MHC Class II-Peptide Complexes Displayed on Activated T Cells Guide Treg Suppression

Description

Background: Regulatory T cell (Treg) therapy remains a promising strategy for minimizing immunosuppression and extending allograft survival. Treg suppression requires initial activation through Treg-target cell contacts and T cell receptor (TCR) engagement, however, the precise nature of these interactions in the context of allogeneic settings remains to be elucidated. Studies indicate that inflammation facilitates transfer of peptide-MHC-II complexes(pMHCII) from antigen presenting cells (APCs) to activated T cells. Thus, we hypothesize that during inflammation associated with organ transplantation, pMHC-II complexes relocate to alloreactive T effector cells and serve as Treg activation signals.

Methods: Transfers of pMHC-II complexes onto activated T effector cell surface were studied in co-cultures of C57BL/6 (B6) CD4+ Teff cells and B6 B lymphocytes isolated from I-Ab-GFP transgenic mice. Suppression assays in vitro were done in co-cultures of APCs (CD90 depleted splenocytes), CD4+CD25- effector T cells (Teff), and CD4+CD25+ Tregs from various MHC backgrounds. Experimental read-out was Teff cell proliferation following stimulation by allogeneic APCs. Similar combinations of Teff and Treg cells were tested in vivo in B6 Rag 1-/- mice reconstituted with Treg/Teff (1:1 or 2:1 ratios) injected IV one day prior to grafting of allogeneic (C3H or BALB/c) tail skin grafts.

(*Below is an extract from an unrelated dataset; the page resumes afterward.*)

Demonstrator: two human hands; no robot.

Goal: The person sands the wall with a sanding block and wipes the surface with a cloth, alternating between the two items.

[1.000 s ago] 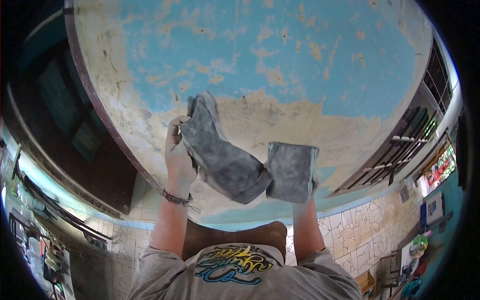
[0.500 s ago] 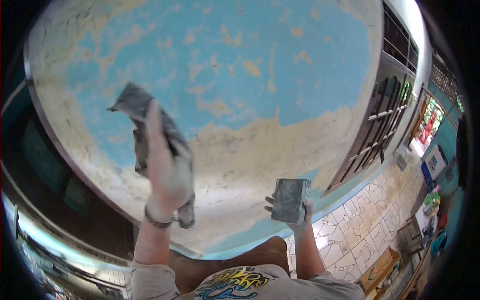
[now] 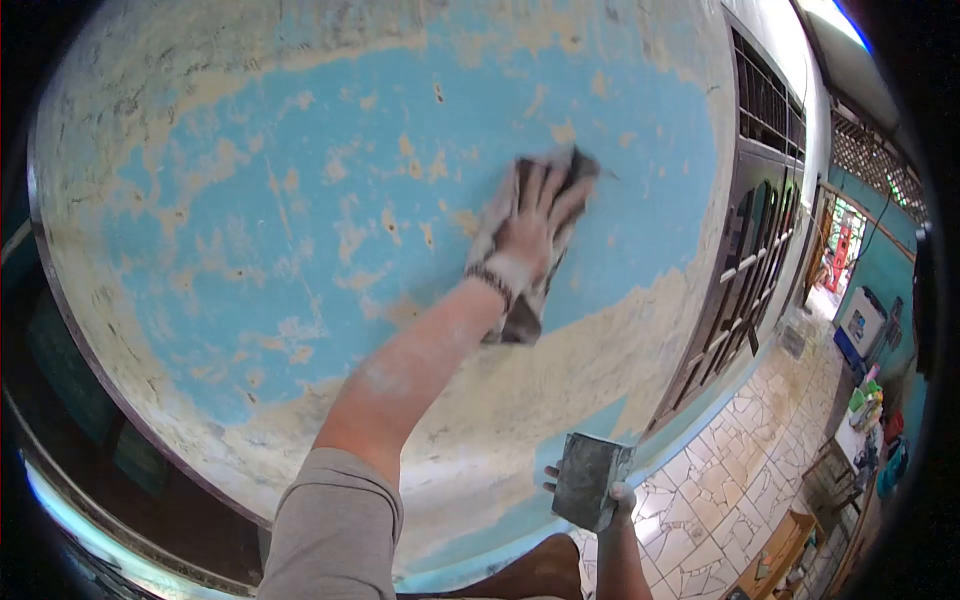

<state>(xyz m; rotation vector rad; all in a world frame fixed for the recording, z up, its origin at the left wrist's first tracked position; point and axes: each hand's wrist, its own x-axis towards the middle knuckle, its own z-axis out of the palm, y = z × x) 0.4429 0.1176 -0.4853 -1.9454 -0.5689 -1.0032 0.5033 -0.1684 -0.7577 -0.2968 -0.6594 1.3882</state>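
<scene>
My left hand point(image 3: 533, 228), with a bracelet at the wrist, presses a dark grey rag point(image 3: 522, 325) against the wall point(image 3: 330, 230) with its fingers spread. The rag is crumpled and sticks out past the fingertips and below the palm. Light blue paint with worn cream patches covers the wall there. Lower down, my right hand point(image 3: 622, 497) holds a dark grey rectangular block point(image 3: 592, 480) away from the wall. Its thumb lies on the right edge, while the other fingers show behind the left edge. Whitish dust marks my left forearm.
A dark grilled window point(image 3: 745, 260) borders the wall on the right. Below it runs a floor of irregular pale tiles point(image 3: 725, 470). A wooden box point(image 3: 775, 560) and a cluttered table point(image 3: 850, 440) stand at right. A dark opening point(image 3: 110, 400) lies left.
My left hand has swept the rag rightward across the wall and now presses it on the blue area. My right hand and the block sit lower in view.
</scene>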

Results and Conclusions: Data from more than 150 Teff-Treg-APC co-culture experiments unequivocally show that in vitro Treg suppression occurs when Treg and Teff cells have the same MHC-II background, but independently of Treg matching with APC MHC-II. Suppression experiments to determine the origin of pMHC-II complexes were extended in vivo using Teff, Treg, and skin allografts with different MHC-II matching or mismatching. Results recapitulate the in vitro data confirming that Treg activation/suppression proceeds through recognition of “suppress me” pMHC-II tags exposed on Teff cells, leading to graft survival. Collectively, these data imply that Treg regulation is the result of semidirect recognition of donor and/or recipient peptides exposed on activated effector cells. They also suggest that recognition of a limited set of Treg activator signals on Teff cells improves local Treg function by directing suppression only toward activated cell targets.